Telecel shareholder squabbles ease, seeks fresh capital for expansion

22 Mar, 2021 - 00:03 0 Views
Telecel shareholder squabbles ease, seeks fresh capital for expansion The data also shows that the Government-controlled mobile network operator experienced a marked decline in share of the revenues among industry  operators.

The Herald

Martin Kadzere

Senior Business Reporter

Telecel Zimbabwe, the country’s smallest mobile telecoms firm, intends to raise fresh capital as it looks to finance expansion of its network, chairman Selby Hwacha said.

For many years, shareholding squabbles have stifled growth and caused severe disruptions in services.

“There are a couple of initiatives to raise capital,” Hwacha said in an interview.

“Telecel is a very attractive proposition. It is the least borrowed network; it’s easier to get into a relationship with us.

“That makes it attractive for equity adjustments, joint ventures, lending but I can’t get into specifics because of non-disclosure expectations.”

Telecel Zimbabwe is 60 percent owned by Telecel International, a wholly owned State-owned vehicle while the remainder is owned by Empowerment Corporation, a local consortium comprising various indigenous groups.

Telecel Zimbabwe, has for many years been in a self-destruct mode due to endless squabbles among shareholders in Empowerment Corporation largely between Dr Jane Mutasa and Dr James Makamba.

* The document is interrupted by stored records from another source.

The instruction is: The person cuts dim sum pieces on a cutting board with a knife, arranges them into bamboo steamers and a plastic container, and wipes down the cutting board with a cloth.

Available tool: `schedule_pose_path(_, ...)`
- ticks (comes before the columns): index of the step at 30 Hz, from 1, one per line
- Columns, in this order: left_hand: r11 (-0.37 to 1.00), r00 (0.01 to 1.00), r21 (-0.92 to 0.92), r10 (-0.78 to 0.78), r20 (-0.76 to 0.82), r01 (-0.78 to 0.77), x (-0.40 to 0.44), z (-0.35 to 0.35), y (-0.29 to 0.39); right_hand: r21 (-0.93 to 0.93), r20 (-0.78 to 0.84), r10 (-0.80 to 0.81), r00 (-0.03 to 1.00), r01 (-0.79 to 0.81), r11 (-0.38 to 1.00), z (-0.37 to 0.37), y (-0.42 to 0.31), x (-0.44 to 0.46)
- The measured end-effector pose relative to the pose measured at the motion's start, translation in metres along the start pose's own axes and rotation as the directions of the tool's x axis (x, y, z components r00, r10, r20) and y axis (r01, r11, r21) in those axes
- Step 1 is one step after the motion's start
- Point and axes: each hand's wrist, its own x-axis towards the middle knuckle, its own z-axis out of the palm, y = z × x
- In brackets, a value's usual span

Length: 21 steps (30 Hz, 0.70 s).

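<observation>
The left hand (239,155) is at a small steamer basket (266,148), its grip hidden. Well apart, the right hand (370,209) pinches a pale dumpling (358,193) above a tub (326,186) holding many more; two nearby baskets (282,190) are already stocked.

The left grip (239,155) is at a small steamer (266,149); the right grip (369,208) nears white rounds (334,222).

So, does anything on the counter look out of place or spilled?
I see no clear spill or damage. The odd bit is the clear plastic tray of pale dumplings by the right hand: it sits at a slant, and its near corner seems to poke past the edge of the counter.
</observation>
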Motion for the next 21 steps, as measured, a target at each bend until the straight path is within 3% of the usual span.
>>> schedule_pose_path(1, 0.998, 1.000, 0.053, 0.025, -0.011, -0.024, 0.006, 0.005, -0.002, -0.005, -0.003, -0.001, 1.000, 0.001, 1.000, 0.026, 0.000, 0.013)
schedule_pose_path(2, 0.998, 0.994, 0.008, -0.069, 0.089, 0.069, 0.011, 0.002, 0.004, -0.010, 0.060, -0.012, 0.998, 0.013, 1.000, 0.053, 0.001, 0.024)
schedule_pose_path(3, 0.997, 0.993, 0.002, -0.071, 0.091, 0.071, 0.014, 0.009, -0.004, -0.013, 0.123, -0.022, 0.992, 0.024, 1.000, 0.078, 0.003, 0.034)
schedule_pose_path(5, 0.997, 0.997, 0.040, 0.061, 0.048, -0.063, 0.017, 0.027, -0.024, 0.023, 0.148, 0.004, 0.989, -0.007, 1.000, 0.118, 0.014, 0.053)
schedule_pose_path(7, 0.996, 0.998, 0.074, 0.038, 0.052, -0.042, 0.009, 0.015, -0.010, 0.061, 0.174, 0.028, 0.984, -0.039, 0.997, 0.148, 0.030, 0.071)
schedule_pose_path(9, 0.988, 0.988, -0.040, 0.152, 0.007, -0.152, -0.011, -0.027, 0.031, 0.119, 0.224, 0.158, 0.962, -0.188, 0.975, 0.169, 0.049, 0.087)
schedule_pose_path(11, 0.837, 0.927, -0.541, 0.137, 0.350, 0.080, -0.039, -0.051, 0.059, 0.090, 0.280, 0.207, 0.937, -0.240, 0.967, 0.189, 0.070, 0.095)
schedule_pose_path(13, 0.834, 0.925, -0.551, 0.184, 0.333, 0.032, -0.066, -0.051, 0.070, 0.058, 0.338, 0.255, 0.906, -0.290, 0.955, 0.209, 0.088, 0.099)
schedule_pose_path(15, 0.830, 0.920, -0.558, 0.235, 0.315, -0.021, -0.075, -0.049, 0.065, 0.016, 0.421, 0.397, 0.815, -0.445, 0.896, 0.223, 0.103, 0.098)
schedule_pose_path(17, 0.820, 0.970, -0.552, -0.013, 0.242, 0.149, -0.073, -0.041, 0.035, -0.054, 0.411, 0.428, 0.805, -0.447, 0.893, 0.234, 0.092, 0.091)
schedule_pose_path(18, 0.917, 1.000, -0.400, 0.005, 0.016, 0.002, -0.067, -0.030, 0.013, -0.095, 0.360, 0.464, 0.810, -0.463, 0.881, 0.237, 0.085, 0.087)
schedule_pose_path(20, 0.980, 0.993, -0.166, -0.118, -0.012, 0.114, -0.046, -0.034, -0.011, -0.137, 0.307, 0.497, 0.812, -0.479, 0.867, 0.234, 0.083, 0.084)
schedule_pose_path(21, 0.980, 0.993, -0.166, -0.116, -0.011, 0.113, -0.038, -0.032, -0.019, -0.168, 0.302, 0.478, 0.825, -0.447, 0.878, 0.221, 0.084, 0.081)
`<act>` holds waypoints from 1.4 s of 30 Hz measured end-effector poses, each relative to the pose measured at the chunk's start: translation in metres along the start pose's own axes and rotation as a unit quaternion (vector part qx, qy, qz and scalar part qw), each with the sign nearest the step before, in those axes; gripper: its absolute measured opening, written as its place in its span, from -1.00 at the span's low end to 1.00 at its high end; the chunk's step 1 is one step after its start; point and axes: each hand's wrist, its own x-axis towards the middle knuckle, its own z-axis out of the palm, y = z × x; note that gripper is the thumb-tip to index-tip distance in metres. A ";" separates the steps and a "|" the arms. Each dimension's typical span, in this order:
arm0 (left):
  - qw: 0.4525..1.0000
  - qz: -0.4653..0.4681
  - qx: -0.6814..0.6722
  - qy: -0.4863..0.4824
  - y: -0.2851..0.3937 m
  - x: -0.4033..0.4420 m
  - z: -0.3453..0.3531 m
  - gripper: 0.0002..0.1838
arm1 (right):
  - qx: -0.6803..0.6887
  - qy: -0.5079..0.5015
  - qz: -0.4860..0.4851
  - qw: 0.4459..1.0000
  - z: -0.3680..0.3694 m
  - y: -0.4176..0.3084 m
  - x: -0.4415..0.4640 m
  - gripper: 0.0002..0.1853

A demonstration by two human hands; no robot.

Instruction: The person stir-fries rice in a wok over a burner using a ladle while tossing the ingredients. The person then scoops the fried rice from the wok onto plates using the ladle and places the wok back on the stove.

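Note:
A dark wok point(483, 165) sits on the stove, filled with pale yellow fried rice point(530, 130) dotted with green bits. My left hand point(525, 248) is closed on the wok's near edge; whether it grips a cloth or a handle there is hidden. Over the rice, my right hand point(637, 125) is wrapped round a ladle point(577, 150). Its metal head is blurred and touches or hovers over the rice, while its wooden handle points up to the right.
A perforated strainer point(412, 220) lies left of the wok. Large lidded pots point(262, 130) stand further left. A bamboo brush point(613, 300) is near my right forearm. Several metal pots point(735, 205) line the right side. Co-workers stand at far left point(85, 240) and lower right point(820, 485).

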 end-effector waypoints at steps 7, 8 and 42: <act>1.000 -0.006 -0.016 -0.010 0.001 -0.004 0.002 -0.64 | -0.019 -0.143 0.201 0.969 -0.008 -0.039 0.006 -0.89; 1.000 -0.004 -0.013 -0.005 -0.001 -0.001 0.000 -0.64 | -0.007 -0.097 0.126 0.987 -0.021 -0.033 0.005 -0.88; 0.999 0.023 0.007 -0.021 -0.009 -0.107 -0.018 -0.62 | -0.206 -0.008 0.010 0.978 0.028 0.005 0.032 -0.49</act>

Apart from the two, some individuals and business groupings emerged claiming to be shareholders, including businessman Dr Philip Chiyangwa, prominent lawyer Mr Gerald Mlotshwa, Zimbabwe Farmers’ Union, National Miners Association, Indigenous Business Women Organisation and Magamba Echimurenga.

Mr Leo Mugabe and Mr Patrick Zhuwao, nephews to the late former president Robert Mugabe, were among prominent figures who once declared to be legitimate shareholders in Telecel Zimbabwe.

In 2010, Affirmative Action Group, then led by Mr Supa Mandiwanzira, demanded equity in Empowerment Corporation, claiming that it was entitled to some shares.

“We have since made progress (on resolving disputes) . . . we are finding a shared vision,” said Hwacha.

The Government bought Telecel International in 2016 and effectively became the largest shareholder in the company.

The Government took over Telecel International’s debts, including the US$90 million advanced to Telecel Zimbabwe for the acquisition of telecoms equipment.

In an attempt to end the wrangles, the Government offered to buy out EC shareholders in 2017, but the proposal was rejected.

The Government had intendedto buy out the EC shareholders and look for a partner to invest in the company.

“Apart from shareholding issues, there is internal progress, internal rejuvenation to grow the business.

“We need to provide answers to all expectations,” said Mr Hwacha.

Telecel was the only operator to record a decline in active mobile money subscriptions in the fourth quarter to December 2020 to 725 427 from 727 094 in the third quarter, according to the latest Postal and Telecommunication Sector Performance Report by Potraz.

No investment was made during the period. Mobile money subscriptions sharply fell to 5222 from 19 198.